Figure 2.

(A) Expression of Pgp and MRP (arrows) in enriched membrane fractions of CP from rat (rCP) and human (hCP) shown by immunoblotting with C219 (a), MRPr1 (b), and QCRL-1 (c). Disruption of Pgp and MRP expression in cell lysates of CP isolated from FVB mdr1a/1b(−/−) and C57Bl/6 mrp(−/−) gene knockout mice, respectively, compared with their wild-type littermates shown by immunoblotting with C219 (d) and MRPr1 (e).
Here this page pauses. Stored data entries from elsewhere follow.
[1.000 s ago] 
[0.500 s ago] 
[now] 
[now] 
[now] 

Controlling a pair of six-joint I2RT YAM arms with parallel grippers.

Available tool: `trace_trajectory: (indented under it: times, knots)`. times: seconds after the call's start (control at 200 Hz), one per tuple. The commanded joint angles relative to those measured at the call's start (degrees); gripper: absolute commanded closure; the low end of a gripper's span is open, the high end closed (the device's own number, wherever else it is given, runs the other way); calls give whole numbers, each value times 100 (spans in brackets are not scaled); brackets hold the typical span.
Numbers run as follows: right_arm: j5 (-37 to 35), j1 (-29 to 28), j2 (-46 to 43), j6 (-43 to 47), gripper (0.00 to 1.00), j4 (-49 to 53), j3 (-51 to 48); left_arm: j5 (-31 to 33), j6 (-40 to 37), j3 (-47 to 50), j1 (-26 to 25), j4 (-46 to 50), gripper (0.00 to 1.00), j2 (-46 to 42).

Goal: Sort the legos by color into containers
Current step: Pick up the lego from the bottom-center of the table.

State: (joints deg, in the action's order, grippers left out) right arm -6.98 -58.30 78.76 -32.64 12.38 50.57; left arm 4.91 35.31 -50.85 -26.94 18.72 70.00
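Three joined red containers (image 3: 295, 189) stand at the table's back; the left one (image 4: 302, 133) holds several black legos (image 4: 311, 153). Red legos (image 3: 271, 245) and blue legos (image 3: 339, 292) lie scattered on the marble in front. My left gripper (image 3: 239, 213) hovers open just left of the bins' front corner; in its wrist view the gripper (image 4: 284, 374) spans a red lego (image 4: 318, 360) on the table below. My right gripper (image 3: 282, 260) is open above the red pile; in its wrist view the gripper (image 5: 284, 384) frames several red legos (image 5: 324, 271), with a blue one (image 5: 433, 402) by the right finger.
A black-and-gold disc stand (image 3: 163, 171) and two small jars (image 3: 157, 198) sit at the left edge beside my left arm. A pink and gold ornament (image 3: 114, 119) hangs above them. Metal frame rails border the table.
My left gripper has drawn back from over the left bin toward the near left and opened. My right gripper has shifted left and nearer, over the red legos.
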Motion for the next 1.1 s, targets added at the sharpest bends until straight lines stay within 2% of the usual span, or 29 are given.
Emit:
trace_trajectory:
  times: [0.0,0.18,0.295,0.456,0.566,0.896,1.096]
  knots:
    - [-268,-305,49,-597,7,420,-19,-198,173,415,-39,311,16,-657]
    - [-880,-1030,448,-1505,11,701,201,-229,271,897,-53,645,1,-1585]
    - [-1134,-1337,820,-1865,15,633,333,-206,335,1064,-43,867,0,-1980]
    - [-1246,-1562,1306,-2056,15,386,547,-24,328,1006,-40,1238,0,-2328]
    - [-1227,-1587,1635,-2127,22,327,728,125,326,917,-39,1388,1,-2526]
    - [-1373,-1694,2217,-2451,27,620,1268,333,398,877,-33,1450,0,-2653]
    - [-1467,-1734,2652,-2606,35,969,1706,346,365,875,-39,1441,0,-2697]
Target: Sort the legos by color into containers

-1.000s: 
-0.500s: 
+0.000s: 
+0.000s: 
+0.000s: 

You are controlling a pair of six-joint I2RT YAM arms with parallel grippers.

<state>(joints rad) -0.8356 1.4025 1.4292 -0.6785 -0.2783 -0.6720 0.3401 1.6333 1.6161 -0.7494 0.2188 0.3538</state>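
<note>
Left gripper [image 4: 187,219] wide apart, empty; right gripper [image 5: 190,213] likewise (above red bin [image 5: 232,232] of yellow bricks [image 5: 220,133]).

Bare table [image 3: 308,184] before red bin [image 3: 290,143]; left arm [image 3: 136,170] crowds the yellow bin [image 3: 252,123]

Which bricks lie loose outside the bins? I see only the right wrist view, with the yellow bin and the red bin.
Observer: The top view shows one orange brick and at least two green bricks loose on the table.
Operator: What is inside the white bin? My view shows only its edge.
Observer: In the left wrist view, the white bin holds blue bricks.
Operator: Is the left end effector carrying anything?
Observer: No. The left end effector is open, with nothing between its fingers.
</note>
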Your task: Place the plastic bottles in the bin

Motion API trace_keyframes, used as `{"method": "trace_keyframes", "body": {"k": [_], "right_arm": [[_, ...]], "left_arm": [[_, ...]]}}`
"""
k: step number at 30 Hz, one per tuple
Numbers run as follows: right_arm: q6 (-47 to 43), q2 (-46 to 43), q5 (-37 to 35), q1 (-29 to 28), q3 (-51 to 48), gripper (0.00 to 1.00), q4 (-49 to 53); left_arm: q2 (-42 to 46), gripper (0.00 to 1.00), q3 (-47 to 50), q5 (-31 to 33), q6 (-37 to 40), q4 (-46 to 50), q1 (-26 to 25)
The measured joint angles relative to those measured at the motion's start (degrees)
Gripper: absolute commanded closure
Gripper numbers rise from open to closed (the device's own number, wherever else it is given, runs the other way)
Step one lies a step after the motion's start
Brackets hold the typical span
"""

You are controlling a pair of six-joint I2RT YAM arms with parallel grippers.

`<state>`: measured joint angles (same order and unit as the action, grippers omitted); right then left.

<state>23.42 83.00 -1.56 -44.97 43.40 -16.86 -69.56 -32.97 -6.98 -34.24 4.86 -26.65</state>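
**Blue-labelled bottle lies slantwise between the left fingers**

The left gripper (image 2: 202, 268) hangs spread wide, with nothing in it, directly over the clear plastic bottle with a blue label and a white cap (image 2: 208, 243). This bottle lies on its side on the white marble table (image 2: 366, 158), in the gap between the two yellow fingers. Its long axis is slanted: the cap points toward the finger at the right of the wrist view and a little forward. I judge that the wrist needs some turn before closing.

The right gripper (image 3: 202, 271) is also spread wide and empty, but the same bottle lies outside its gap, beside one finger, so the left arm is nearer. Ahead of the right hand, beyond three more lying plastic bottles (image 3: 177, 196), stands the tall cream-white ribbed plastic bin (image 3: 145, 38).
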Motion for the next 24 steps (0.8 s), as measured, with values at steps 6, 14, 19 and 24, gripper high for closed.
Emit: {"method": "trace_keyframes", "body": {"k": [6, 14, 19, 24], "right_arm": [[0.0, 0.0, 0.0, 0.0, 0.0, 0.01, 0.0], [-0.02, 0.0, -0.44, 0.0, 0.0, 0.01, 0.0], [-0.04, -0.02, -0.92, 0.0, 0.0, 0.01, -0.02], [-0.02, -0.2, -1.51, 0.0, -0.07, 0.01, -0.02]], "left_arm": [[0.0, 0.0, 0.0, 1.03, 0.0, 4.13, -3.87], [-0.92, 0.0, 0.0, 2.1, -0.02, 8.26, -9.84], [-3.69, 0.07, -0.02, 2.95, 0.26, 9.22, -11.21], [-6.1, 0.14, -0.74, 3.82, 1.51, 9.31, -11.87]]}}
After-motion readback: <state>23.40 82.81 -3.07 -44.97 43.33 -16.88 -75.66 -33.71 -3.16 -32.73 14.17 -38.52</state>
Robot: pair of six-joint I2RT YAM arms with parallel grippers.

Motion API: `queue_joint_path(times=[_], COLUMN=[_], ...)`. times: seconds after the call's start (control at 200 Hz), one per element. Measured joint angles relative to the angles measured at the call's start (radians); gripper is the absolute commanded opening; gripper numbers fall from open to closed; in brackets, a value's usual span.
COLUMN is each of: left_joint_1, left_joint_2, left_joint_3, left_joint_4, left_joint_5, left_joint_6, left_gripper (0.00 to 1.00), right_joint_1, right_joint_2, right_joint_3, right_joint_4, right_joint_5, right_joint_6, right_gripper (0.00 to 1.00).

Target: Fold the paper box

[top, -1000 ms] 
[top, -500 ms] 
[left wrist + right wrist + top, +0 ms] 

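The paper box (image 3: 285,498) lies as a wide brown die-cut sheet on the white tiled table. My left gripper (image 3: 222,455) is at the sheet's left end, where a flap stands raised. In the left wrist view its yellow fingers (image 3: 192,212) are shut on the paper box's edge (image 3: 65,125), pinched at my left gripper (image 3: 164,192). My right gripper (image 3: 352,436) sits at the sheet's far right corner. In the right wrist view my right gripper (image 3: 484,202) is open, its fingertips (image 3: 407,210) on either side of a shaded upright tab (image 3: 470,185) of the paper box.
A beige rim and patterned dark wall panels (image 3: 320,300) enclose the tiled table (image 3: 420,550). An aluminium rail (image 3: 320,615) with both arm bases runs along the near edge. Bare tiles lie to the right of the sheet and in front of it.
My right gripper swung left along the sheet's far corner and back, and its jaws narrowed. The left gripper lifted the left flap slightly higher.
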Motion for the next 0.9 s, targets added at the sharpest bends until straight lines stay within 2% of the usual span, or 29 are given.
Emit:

C219 detects a protein of 170 kDa that comigrates with MDR1 Pgp expressed in human multidrug-resistant KB 8-5 cells, whereas MRPr1 and QCRL-1 detect a protein of 190 kDa that comigrates with recombinant human MRP expressed in NIH 3T3 fibroblasts. In all lanes 50 μg of protein was used, except for NIH 3T3 MRP (25 μg). (B) Localization of Pgp to epithelial cells of rat and human CP by immunohistochemistry. Frozen rat brain tissue is stained in the absence of primary mAb (a; ×100), with mAb C219 (b; ×100), or with C219 (c; ×400); staining is abolished competitively by preequilibrating C219 in a 1,000-fold molar excess of a synthetic epitope-specific blocking peptide (d; VVQEALDKAREGRTC; ×400). Frozen human CP is stained in the absence of primary mAb (e; ×400) and in the presence of mAb MRK16 (f; ×400). Human CP epithelial cell-specific expression also was confirmed by peptide-displaceable staining with C219 (data not shown). (b) cp, CP within a lateral ventricle; the arrowhead indicates expression of Pgp in the capillary endothelial cells of rat brain parenchyma. (C) Localization of MRP to epithelial cells of rat and human CP by immunohistochemistry. Rat-brain sections immunostained in the absence of primary mAb (a; ×100) and in the presence of mAb MRPr1 (b; ×100). Human CP tissue stained with mAb MRPr1 (c; ×400) and mAb QCRL-1 (d; ×400).